AICA sblocca uno dei nodi più complessi del sistema depurativo provinciale. Con la pubblicazione della prima fase della procedura negoziata prende ufficialmente il via l’intervento sul depuratore di Naro, un’infrastruttura strategica rimasta per anni al centro di criticità ambientali, sanitarie e gestionali.
L’atto, formalizzato da AICA – Azienda Idrica Comuni Agrigentini, rappresenta un passaggio operativo atteso da tempo e segna l’avvio concreto di un percorso che per troppo tempo era rimasto bloccato, nonostante la rilevanza dell’impianto per il territorio e per la qualità del servizio idrico integrato .
L’intervento è finanziato con fondi PNRR, nell’ambito della programmazione nazionale per il risanamento e l’adeguamento degli impianti di depurazione. Soggetto beneficiario del finanziamento è l’ATI – Autorità Idrica Territoriale, mentre AICA è il gestore incaricato dell’attuazione operativa.
Il depuratore di Naro è considerato un’infrastruttura essenziale per la tutela dell’ambiente e della salute pubblica. Come ricostruito nelle premesse della determina, nel tempo l’impianto ha sofferto carenze strutturali, gestionali e manutentive tali da rendere non più rinviabile un intervento risolutivo.

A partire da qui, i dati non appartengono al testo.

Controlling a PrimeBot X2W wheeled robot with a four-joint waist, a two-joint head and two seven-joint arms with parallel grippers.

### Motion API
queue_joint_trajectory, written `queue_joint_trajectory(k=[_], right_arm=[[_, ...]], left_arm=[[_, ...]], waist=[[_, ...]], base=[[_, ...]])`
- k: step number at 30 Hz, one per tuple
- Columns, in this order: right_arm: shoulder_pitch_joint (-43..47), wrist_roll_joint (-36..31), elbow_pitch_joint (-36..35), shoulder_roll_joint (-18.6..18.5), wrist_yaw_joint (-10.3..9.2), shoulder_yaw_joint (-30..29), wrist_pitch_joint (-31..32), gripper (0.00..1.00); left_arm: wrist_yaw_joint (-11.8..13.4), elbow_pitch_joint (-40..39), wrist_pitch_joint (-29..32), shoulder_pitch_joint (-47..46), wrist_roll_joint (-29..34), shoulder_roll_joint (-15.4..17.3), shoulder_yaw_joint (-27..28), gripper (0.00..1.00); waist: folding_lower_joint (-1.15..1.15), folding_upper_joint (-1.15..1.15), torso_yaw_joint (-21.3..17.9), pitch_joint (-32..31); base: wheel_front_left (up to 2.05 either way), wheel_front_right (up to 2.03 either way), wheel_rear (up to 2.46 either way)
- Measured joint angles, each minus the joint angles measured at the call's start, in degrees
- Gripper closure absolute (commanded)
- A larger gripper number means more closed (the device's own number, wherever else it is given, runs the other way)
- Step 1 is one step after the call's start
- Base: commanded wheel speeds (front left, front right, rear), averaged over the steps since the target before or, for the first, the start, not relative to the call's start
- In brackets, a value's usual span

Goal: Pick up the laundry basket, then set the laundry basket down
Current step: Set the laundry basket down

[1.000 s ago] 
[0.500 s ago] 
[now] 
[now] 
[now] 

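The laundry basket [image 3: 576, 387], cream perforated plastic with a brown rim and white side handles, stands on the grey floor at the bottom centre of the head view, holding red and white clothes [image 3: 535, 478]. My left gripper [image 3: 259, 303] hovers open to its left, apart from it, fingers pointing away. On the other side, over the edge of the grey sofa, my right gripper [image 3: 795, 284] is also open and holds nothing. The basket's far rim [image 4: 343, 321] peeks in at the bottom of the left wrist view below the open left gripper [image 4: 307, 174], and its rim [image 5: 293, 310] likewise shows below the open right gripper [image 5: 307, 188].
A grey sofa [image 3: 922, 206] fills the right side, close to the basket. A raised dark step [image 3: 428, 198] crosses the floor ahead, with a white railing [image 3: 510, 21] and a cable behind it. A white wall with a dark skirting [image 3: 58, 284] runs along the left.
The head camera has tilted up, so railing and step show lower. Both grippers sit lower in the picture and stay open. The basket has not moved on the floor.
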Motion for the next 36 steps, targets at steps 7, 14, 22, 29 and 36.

La pubblicazione della prima fase della procedura negoziata consente ora di avviare un iter selettivo nel rispetto della normativa vigente, individuare operatori economici qualificati e porre le basi per il ripristino della piena funzionalità dell’impianto, superando una situazione che ha prodotto disagi e criticità ambientali .
Il provvedimento si inserisce nella nuova impostazione di AICA, improntata a programmazione, trasparenza e responsabilità, con un allineamento pieno tra governance aziendale, Direzione generale e Assemblea dei Sindaci.
A sottolineare il valore del passaggio è la presidente del CdA di AICA, Danila Nobile:
«La pubblicazione della prima fase della procedura negoziata per il depuratore di Naro rappresenta una svolta attesa da anni. È la dimostrazione che AICA oggi non rinvia più i problemi, ma li affronta con metodo, atti formali e responsabilità. Parliamo di un impianto strategico per il territorio e per l’ambiente, finanziato con fondi PNRR e indispensabile per garantire la messa in esercizio nel rispetto del Testo Unico Ambientale. Intervenire era un dovere verso i cittadini e verso i Comuni soci». Un passaggio che, secondo la presidente, segna anche un cambio di passo culturale: «dalla gestione dell’emergenza alla pianificazione degli interventi strutturali».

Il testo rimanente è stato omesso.